The algorithm for step 1 depends on version of openssl enc used for encryption, and settings used if any. Older versions of openssl enc derive the key using MD5 and EVP_BytesToKey with the iteration count set to 1, which is a criminal mistake from a security standpoint. The hash changed to SHA-256, reportedly at OpenSSL 1.1.0c. And then modern openssl enc can (if option -pbkdf2 or -iter is given) use PBKDF2 algorithm with a default iteration count of 10000 unless otherwise specified by the -iter command line option. Notice that the password derivation is usually salted, in which case the encrypted file starts with 8 bytes 53 61 6c 74 65 64 5f 5f (Salted__in ASCII), followed by the 8 bytes of salt which must be supplied to whatever password-to-key derivation function is used. PBKDF2 is not memory-hard and thus obsolete for new designs aiming at being secure, and PBKDF2-HMAC-SHA-256 with 10000 iterations is giving little protection against GPU, FPGA or ASIC-based password crackers, but is still is considerably less unsafe than with the iteration count set to 1 against a CPU-based attack, due to the less small iteration count. The new and old derivations are before and after this else statement (at time of writing).

In step 2, we need to find known plaintext. In the case of a TAR file we have two options

• Every tar file has size multiple of 512 bytes. PKCS#7 padding is used by openssl enc, thus the CBC-encrypted file will have size modulo 512 either of 32 if salt was used, or 16 if not (which we can detect as above); and the last block of the padded plaintext is 16 times the byte 0x10.
• Typically, a tar file has 16 times the byte 0x00 at offsets 80…95 (because that's zero-padding for a file name). These bytes will be at offset 96…111 if salt was used or 80…95 if not (which we can detect as above).

That known plaintext is easily tested since CBC is used: we can decipher with AES-256 (the block cipher) and candidate key the 16-byte ciphertext block that corresponds to the known plaintext block, XOR with the previous block, and compare to the known plaintext block. If there's no match, the key was wrong, thus the password was wrong. False positives are so improbable that they can be ruled out.

For other file formats the recognition of a correct key at step 2 could be more difficult. E.g. tar.gz files can happen to have byte size modulo 16 equal to 15, so that the known padding is a single byte at 0x01 and a test based on that has a 6.2% false positive rate. However, like most common file format, they have some fixed or recognizable bytes in the header, thus a reliable test remains possible.
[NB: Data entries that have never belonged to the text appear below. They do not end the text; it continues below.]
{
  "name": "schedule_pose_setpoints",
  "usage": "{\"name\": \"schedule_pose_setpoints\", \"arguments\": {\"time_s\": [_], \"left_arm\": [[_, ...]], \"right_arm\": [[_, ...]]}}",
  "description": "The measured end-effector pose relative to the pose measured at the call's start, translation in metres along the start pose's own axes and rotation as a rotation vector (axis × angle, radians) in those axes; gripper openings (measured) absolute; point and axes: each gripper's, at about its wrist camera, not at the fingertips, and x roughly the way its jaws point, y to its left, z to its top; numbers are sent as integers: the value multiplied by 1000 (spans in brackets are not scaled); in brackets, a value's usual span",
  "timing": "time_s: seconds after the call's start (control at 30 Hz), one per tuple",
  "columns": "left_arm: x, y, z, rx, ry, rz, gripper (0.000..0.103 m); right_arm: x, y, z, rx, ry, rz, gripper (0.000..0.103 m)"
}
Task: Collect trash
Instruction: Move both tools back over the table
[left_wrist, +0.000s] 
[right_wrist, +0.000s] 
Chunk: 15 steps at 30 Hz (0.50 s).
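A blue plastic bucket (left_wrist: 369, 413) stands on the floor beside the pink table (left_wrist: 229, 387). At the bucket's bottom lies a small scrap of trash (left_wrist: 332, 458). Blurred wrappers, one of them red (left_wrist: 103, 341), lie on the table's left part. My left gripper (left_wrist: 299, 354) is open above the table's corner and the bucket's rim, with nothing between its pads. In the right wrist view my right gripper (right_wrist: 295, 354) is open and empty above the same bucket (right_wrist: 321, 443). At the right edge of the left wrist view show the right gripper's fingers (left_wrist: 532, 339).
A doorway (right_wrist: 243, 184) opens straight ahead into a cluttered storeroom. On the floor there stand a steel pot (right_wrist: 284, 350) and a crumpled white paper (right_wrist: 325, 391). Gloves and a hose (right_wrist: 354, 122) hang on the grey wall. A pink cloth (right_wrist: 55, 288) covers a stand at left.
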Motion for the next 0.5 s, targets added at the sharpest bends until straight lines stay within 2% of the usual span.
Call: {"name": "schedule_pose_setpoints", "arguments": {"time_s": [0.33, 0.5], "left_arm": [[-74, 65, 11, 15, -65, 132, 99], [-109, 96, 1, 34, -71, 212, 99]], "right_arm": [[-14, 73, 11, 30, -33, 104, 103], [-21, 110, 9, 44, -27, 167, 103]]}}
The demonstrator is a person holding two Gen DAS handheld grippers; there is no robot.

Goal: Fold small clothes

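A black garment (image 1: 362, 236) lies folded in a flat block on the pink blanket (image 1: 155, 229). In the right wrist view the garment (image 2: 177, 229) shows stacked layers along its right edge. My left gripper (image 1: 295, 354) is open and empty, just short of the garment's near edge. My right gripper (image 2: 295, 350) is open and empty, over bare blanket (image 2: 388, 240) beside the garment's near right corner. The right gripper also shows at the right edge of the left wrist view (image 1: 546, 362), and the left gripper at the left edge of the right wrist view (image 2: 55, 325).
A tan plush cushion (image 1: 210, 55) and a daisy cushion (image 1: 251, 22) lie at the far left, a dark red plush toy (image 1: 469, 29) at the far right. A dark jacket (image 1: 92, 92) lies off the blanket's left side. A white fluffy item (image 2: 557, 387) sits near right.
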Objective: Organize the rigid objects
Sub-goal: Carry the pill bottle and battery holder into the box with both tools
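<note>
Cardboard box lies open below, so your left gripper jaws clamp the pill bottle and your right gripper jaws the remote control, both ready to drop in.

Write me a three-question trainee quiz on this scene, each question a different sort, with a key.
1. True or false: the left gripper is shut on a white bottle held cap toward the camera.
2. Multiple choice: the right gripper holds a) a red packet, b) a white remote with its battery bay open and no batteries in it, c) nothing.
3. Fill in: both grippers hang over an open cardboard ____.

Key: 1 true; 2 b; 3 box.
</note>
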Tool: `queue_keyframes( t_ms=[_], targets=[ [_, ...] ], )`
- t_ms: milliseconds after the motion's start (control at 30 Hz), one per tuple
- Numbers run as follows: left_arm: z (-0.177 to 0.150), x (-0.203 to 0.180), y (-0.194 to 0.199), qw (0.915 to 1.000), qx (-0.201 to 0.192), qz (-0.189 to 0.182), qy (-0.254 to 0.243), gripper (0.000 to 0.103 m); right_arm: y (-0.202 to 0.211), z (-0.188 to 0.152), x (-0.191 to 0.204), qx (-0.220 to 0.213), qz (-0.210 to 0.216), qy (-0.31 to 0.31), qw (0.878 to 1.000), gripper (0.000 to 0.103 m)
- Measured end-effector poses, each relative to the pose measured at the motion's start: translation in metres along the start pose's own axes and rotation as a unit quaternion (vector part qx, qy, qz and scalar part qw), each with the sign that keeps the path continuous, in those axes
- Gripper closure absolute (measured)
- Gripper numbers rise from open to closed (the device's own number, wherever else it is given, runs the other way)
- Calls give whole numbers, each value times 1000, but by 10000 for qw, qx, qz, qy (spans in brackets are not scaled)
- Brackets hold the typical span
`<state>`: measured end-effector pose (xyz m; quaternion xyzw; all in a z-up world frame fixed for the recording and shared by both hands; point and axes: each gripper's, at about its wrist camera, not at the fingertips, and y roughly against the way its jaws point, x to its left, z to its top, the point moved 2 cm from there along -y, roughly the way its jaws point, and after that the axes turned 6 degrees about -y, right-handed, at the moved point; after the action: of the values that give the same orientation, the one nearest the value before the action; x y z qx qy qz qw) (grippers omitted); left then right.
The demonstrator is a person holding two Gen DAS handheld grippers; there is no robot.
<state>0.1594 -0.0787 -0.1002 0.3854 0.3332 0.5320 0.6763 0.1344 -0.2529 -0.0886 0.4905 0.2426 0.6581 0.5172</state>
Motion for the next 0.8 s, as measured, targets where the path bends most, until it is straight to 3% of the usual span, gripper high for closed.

If there was a not generally unknown shortcut to doing this it would imply either a new serious weakness in AES or in the implementation of CBC on openssl.

If you knew the IV you could decrypt block by block. To do this you would have had to have supplied the IV yourself. See openssl man page here

CBC by definition requires an IV. However, sometimes it is not passed directly, but derived together with the key from the password (and a randomly generated salt during encryption) using a key derivation function (namely PBKDF2). If you want to specify the key and IV directly, you must use the -K and -iv options.

Is this what you did? If yes, did you record the IV or can you guess it?